Neben der ersten BMW von 1923, der R 32, findet man das wohl technisch außergewöhnlichste Beispiel des “neuen Fortbewegungsmittels”, eine Megola Sport. Fritz Cockerell fertigte den Prototyp mit wuchtigem roten Rahmen 1920 an. Er ordnete die fünf Zylinder des Motors sternförmig im Vorderrad an. Diese abenteuerlich wirkende Konstruktion beschleunigte das Motorrad auf beachtliche 109 km/h. Die Maschine wurde in Serie bis 1926 in Deutschland produziert, bis die Fertigung in der Wirtschaftskrise der späten zwanziger Jahre eingestellt werden mußte.

Die letzte Ausstellung des Guggenheims war eine Ausstellung über “5000 Jahre China”, im Herbst diesen Jahres werden die besten Gemälde aus dem Centre Pompidou und der Sammlung des Guggenheim gezeigt. Wie verträgt sich das mit einer “Motorrad-Ausstellung”? Tom Krens, der Direktor des Guggenheim-Museums, und sein Team planten diese Ausstellung schon seit Anfang der neunziger Jahre – weniger wegen seiner persönlichen Liebe zu den Feuerstühlen, sondern als Überblick über die Designentwicklung der letzten 100 Jahre. Und dafür eignet sich das Vehikel Motorrad gewiß.

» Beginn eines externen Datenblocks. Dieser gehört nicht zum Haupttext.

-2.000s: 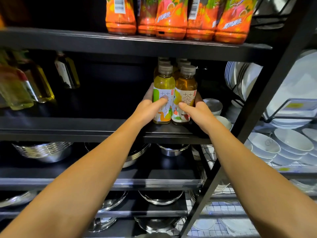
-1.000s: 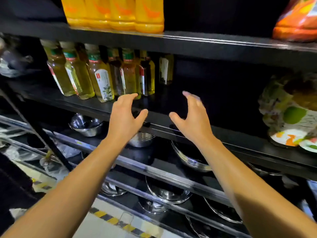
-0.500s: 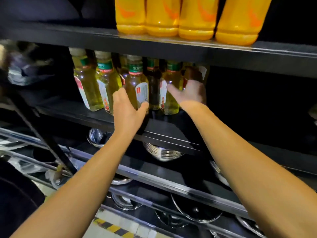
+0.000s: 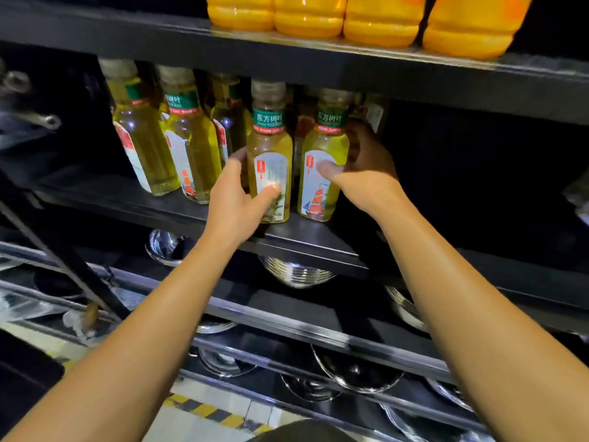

Den formulierten Anspruch, ebenso die Entwicklung der Industriegesellschaft darzustellen, erfüllt die Ausstellung alleine sicher nicht so gut, wie der sehr liebevoll gemachte und detailgetreue Katalog. Eins ist jedoch sicher: Es ist eine ungewöhnliche Ausstellung, die sowohl den Motorradfan begeistert, wie jeden, der sich für Industriedesign interessiert!

Die Ausstellung ist bis zum 20. September 1998 im Guggenheim-Museum, New York zu sehen. Anschließend zieht sie um in das “Field Museum of Natural History” in Chicago. Im Herbst 1999 wird sie im Guggenheim-Museum Bilbao gezeigt.